La disparition va libérer, sinon les consciences, du moins différents documents officiels lequel, révélés à l’époque, auraient compromis l’exfiltration d’Hubertus Strughold. Au sein de eux, plusieurs émanant des renseignements touchant à l’Armée américaine, au sein desquelles il est recensé tel que criminel de guerre. En 1993, c’est le Congrès juif mondial qui, documents à l’appui, l’accable. Et en 2004, c’est l’enquête d’un centre d’études historiques allemand qui révèlera des expériences pratiquées en 1943 via l’institut de Strughold à Berlin concernant six enfants épileptiques. Soustraits d’un épicentre d’euthanasie, ils avaient été placés grace à des chambres à basse pression pour émuler les  effets un ensemble de affections provoquées sur la haute altitude.

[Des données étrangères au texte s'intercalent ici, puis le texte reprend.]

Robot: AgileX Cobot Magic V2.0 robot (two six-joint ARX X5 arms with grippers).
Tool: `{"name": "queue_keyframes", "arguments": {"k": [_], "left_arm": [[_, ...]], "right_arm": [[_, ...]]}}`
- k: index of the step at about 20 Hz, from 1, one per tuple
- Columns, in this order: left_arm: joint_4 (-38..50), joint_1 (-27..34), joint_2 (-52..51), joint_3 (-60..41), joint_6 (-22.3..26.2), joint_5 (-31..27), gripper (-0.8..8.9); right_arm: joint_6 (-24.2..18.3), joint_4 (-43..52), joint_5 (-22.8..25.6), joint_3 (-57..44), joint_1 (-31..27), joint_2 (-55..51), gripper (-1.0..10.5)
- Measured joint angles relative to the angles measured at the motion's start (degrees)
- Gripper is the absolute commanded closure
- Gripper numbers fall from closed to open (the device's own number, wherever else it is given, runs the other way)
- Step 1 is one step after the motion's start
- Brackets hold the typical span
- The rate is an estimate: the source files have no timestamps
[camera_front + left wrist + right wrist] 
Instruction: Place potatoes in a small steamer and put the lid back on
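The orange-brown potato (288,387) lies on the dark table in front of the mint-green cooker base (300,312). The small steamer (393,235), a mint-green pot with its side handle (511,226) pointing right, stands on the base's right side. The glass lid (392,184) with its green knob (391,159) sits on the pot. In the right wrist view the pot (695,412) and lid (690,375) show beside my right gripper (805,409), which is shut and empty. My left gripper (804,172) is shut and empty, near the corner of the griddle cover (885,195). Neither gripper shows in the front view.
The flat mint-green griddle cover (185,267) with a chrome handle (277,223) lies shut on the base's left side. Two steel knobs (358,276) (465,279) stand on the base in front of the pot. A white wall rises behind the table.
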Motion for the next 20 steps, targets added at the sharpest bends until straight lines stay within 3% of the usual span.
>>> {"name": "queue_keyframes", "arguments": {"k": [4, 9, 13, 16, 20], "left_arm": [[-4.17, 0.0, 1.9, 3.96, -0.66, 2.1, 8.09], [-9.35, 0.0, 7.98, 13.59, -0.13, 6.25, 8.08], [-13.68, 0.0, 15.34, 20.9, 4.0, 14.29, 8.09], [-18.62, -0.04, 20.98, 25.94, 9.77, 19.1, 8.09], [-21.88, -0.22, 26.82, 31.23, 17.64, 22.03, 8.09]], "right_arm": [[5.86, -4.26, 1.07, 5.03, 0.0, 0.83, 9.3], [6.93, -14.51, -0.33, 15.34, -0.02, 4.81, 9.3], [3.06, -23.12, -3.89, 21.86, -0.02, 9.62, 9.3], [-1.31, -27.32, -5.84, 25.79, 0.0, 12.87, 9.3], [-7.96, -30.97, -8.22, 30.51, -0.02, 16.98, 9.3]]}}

Hubertus Strughold mort, c’est maintenant sa réputation scientifique, y compris en astrobiologie, qui est effacée. On enlève ton portrait du muret de telle université, la librairie transportant son nom à l’école de l’US Souci Force est débaptisée, de même qu’un indispensable prix médical laquelle était attribué tous les ans. Les Mars jars, elles, ne transbordent pas son nom. Il existe donc probable à condition que des humains s’installent un jour sur Mars, ce sera sans plus savoir ce que à elles conditions de existance doivent aux instances d’un médecin nazi.